WHAT YOU NEED TO DO: Here the job is to transcribe the data exactly while omitting the images.
Top of SUPPLIED MATERIAL
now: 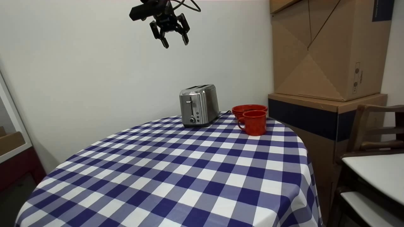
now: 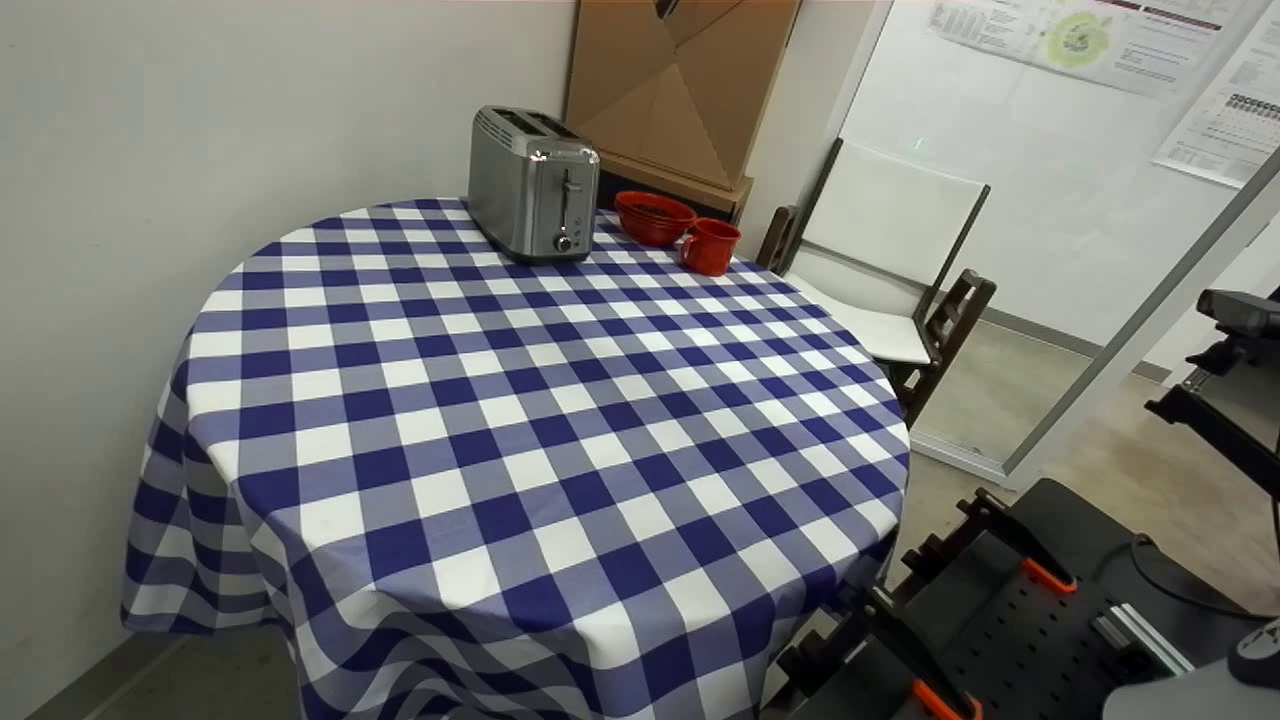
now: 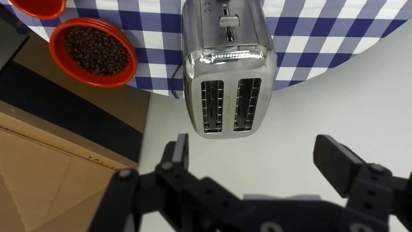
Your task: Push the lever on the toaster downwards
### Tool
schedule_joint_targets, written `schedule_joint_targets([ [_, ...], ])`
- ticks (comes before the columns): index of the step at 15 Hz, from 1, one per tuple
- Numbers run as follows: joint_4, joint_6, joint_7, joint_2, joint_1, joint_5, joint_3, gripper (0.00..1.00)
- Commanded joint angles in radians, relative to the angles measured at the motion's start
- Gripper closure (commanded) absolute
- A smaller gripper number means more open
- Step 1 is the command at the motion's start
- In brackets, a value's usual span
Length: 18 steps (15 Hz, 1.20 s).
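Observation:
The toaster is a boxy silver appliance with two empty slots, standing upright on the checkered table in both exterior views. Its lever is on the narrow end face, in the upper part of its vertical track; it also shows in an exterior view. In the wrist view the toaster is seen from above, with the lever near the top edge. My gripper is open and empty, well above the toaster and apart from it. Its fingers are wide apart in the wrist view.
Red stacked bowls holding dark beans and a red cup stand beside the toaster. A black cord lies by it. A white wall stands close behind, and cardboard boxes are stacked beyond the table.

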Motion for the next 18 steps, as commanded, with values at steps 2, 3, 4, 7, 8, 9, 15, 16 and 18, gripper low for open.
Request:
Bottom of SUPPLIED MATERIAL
ANSWER BELOW:
now: 
now: 
now: 
Your task: Push the lever on the toaster downwards
### Tool
schedule_joint_targets, written `schedule_joint_targets([ [_, ...], ])`
- ticks (comes before the columns): index of the step at 15 Hz, from 1, one per tuple
- Numbers run as follows: joint_4, joint_6, joint_7, joint_2, joint_1, joint_5, joint_3, gripper (0.00..1.00)
- Commanded joint angles in radians, relative to the angles measured at the motion's start
- Gripper closure (commanded) absolute
- A smaller gripper number means more open
- Step 1 is the command at the motion's start
- In brackets, a value's usual span
Length: 18 steps (15 Hz, 1.20 s).
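Observation:
The toaster is a boxy silver appliance with two empty slots, standing upright on the checkered table in both exterior views. Its lever is on the narrow end face, in the upper part of its vertical track; it also shows in an exterior view. In the wrist view the toaster is seen from above, with the lever near the top edge. My gripper is open and empty, well above the toaster and apart from it. Its fingers are wide apart in the wrist view.
Red stacked bowls holding dark beans and a red cup stand beside the toaster. A black cord lies by it. A white wall stands close behind, and cardboard boxes are stacked beyond the table.
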
Motion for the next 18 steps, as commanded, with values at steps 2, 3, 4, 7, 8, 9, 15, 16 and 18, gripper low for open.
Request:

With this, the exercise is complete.